И она вынырнула, оказавшись в добрых нескольких метрах от камня. Да, ее разбило с этого камня, отшвырнуло одной стеной волны. И она в первый раз испугалась не камня, не разбиться, а просто этой туши воды: такая гора надвигалась на нее — собака на берегу просто взбесилась от визга. Саша испугалась быть раздавленной водой о воду, она нырнула под волну, чувствуя, как стада слоев с магистральной скоростью прокатываются над ней — вдох, яма, и опять вниз — под волну. Когда прошли эти волны, ее тихо выкатило на берег, перекатывая между камней, тускло так, как нечищеные зубы, к вымокшим сигаретным окуркам.
Не в ладах с Давидом, не в ладах сама с собой, Саша потухшим взглядом сопровождала перемещения людей на площадке, когда режиссер решился поговорить с ней. Голос его изменился, стал нутряным, как жир, он понимал, что на нее давит отсутствие Дениса, однако пытался быть с ней строгим. Она сидела на балконе, свесив ноги с широкого подлокотника кресла.
— Объясни мне, любезная, почему ты с ним об этом не говорила? Меня это больше всего возмущает в женщине: все легко, шутит, веселая, а назавтра узнаешь о попытке отравиться. Почему нельзя сразу сказать о том, что чувствуешь? Признаться, я даже не уловил, когда ты сообщила мне об этом, — он взял коробку спичек и потряс возле правого уха, затем взял сигарету, — и тени сожаления в твоих словах…
— Почему я раньше об этом не говорила? Боялась, что для него это не будет иметь никакого значения. Когда ты обжигаешься о человека, пытаясь к нему прикоснуться, это вовсе не значит, что он горячий, это может значить только то, что твоя кожа воспалена. Едва могу сладить с реальностью, опять вернуться к самой себе. И даже не пытайся общаться с кем-то, кроме себя, все равно выйдет подделка. Таким образом, вскоре у меня останется возможность честно общаться только с собой. Болею этим возвращением в себя, не могу отказаться от иллюзий.
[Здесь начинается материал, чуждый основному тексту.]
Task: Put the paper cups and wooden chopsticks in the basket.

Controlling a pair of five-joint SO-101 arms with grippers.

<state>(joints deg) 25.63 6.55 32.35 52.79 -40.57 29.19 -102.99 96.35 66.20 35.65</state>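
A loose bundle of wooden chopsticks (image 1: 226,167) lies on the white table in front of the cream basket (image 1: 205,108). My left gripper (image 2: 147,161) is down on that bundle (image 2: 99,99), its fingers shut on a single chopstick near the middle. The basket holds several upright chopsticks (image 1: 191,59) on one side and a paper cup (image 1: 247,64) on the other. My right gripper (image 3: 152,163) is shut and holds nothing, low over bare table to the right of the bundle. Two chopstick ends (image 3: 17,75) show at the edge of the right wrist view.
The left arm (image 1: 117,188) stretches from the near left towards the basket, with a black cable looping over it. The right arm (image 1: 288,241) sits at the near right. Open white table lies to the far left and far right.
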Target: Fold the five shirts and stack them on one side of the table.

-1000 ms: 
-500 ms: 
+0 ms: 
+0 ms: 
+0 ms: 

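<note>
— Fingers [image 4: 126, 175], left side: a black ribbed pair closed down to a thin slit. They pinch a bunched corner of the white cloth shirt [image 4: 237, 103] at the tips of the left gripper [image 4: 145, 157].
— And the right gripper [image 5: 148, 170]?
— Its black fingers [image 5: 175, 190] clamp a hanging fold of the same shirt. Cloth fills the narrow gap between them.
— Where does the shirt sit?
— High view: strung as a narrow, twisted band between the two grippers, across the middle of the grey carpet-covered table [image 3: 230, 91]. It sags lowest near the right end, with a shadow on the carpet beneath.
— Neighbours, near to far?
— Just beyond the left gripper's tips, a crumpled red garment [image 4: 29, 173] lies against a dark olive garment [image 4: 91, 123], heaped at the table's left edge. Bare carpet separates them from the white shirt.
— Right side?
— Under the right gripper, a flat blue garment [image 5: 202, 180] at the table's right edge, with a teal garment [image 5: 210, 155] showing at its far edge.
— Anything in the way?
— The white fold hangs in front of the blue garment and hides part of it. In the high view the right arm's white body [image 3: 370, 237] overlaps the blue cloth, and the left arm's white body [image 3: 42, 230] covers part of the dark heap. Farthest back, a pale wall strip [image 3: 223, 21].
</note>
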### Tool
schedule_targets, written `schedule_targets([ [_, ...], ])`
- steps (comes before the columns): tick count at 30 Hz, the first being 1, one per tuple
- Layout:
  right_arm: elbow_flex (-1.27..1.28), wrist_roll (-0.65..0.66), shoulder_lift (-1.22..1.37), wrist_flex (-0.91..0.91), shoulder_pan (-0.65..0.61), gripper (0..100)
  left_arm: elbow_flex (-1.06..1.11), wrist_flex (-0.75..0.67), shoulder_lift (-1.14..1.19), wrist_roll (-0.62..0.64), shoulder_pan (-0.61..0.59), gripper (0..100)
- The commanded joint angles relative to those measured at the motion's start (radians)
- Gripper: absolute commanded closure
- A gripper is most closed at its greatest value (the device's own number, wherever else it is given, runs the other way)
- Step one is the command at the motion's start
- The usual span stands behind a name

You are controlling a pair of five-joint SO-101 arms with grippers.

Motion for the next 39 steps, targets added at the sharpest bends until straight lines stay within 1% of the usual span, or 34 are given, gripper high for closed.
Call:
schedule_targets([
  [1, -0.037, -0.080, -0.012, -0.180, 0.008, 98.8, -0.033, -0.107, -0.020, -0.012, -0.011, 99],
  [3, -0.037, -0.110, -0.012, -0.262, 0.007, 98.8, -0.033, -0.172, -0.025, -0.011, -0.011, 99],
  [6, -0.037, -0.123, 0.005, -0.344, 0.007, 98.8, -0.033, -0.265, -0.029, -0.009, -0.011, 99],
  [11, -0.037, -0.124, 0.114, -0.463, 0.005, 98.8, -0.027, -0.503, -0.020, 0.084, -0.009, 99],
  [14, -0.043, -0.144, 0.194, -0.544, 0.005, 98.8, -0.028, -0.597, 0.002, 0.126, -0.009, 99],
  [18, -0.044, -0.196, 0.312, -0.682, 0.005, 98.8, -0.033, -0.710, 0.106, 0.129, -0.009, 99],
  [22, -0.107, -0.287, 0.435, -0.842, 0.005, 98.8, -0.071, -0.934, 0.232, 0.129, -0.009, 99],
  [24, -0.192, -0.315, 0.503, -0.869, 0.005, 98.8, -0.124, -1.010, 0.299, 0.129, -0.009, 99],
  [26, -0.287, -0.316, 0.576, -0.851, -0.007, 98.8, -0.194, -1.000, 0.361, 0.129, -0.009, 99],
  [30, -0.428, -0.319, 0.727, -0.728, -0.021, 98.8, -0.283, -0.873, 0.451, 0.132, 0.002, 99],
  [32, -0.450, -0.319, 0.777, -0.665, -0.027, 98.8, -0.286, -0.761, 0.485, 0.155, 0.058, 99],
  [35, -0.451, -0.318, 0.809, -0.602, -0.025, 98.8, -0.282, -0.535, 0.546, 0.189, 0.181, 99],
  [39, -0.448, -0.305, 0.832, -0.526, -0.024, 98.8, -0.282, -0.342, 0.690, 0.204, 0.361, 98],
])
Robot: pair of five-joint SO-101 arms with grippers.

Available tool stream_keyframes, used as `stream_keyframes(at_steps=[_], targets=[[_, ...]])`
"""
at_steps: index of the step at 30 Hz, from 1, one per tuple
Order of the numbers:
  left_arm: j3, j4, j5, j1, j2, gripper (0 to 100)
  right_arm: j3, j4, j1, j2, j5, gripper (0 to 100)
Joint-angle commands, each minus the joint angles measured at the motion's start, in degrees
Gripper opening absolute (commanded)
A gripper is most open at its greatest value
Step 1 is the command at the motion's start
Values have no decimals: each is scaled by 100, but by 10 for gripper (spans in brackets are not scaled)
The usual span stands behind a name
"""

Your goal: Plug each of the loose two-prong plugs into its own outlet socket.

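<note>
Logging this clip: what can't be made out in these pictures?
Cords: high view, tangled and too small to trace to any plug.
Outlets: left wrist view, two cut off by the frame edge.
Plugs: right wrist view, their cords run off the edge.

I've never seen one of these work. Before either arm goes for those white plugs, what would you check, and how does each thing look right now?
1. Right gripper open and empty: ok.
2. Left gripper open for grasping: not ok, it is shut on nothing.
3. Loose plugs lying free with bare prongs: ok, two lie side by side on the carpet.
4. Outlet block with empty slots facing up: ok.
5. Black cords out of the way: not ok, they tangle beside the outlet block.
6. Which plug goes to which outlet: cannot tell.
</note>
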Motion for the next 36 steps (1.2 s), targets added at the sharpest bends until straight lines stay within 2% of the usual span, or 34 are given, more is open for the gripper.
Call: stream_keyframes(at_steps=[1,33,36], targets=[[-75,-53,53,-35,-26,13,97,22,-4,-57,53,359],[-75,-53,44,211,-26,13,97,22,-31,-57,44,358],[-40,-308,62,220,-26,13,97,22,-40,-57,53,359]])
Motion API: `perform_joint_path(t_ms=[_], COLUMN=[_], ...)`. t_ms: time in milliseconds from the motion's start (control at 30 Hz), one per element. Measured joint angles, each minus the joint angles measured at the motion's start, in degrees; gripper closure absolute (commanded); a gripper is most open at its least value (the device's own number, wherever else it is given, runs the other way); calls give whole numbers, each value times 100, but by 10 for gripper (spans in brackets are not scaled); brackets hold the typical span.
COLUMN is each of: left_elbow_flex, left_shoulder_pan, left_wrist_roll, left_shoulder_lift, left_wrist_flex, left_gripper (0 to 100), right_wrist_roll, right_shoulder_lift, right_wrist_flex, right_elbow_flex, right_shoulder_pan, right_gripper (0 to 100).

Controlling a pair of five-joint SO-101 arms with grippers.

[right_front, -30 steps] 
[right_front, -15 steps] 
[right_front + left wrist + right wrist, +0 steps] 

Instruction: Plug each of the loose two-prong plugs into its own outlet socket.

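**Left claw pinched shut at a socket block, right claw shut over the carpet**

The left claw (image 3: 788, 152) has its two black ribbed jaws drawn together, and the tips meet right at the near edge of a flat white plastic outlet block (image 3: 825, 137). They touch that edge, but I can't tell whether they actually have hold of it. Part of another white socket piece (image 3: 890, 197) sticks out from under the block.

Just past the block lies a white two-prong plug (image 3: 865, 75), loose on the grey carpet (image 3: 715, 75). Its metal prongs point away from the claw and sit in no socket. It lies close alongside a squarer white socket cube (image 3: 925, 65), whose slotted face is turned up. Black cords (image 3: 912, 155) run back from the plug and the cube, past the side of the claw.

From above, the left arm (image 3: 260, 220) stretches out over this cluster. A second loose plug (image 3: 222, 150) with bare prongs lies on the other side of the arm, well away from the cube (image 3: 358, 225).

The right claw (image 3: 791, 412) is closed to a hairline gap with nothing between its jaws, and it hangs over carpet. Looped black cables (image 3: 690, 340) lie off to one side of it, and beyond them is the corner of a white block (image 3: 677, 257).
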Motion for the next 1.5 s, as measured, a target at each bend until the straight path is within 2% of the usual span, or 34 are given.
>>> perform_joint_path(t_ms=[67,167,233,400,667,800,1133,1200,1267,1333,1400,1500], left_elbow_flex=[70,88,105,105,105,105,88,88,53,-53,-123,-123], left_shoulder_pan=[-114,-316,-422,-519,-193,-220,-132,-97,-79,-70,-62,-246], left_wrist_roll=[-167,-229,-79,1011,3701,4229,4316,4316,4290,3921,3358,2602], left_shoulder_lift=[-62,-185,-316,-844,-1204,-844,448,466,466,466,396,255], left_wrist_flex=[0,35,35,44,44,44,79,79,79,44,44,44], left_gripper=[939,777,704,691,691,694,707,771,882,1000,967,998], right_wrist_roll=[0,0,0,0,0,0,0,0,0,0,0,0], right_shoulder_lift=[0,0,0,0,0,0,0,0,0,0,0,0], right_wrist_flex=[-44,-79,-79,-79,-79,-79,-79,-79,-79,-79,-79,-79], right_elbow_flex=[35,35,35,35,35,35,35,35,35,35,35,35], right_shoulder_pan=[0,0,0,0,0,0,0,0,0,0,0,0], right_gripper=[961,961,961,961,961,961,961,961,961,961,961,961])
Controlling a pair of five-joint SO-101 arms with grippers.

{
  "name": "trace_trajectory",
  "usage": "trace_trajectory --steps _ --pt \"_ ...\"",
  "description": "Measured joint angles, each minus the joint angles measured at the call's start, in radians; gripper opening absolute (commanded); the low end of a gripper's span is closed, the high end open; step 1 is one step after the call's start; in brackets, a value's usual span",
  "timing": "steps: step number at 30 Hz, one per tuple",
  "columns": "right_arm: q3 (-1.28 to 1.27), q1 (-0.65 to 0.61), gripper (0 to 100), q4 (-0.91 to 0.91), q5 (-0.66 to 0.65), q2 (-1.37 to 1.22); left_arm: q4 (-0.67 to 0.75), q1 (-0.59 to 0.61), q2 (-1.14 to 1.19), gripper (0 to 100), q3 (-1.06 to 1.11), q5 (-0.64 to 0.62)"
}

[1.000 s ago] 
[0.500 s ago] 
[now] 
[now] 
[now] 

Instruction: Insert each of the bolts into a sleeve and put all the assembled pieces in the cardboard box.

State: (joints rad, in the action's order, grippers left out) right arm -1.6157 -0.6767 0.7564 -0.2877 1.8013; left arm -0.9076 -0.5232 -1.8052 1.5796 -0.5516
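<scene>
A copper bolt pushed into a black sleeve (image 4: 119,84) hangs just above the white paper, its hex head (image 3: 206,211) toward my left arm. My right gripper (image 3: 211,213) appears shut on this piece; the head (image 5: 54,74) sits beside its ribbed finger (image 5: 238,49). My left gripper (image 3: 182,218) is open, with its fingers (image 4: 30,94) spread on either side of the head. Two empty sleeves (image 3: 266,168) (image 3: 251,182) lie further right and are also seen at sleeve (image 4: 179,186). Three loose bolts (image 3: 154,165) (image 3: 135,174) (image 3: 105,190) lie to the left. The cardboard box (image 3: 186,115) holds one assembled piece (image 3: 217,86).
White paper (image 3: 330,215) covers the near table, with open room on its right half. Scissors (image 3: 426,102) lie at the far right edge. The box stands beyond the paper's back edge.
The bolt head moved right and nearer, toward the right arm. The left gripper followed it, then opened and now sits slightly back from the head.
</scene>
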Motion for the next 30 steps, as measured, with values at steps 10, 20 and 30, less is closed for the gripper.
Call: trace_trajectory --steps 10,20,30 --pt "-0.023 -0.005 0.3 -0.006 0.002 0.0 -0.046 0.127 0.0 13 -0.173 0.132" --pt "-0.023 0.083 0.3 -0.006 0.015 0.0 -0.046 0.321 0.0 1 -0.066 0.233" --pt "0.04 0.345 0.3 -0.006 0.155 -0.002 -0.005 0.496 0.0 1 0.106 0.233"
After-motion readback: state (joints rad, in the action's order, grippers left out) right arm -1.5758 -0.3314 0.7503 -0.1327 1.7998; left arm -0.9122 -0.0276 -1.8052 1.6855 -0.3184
Неужели это так тяжело? Когда-то мне хватало доверия только к себе, и любви только к себе, теперь даже не смею надеяться. Я уже давно извлекла alter ego куда-то вовне, наверное, пытаясь поселить в другом человеке. Одиночество… Это же было естественно для меня на протяжении стольких лет, что мешает вернуться, легко усмехнувшись всему существующему вне? Сама с собой оставайся на дороге, лежи на кровати, глядя в потолок, и не ищи себя вне себя, противопоставь «я» миру, бессмысленному бувилю, его жителям, его жителю?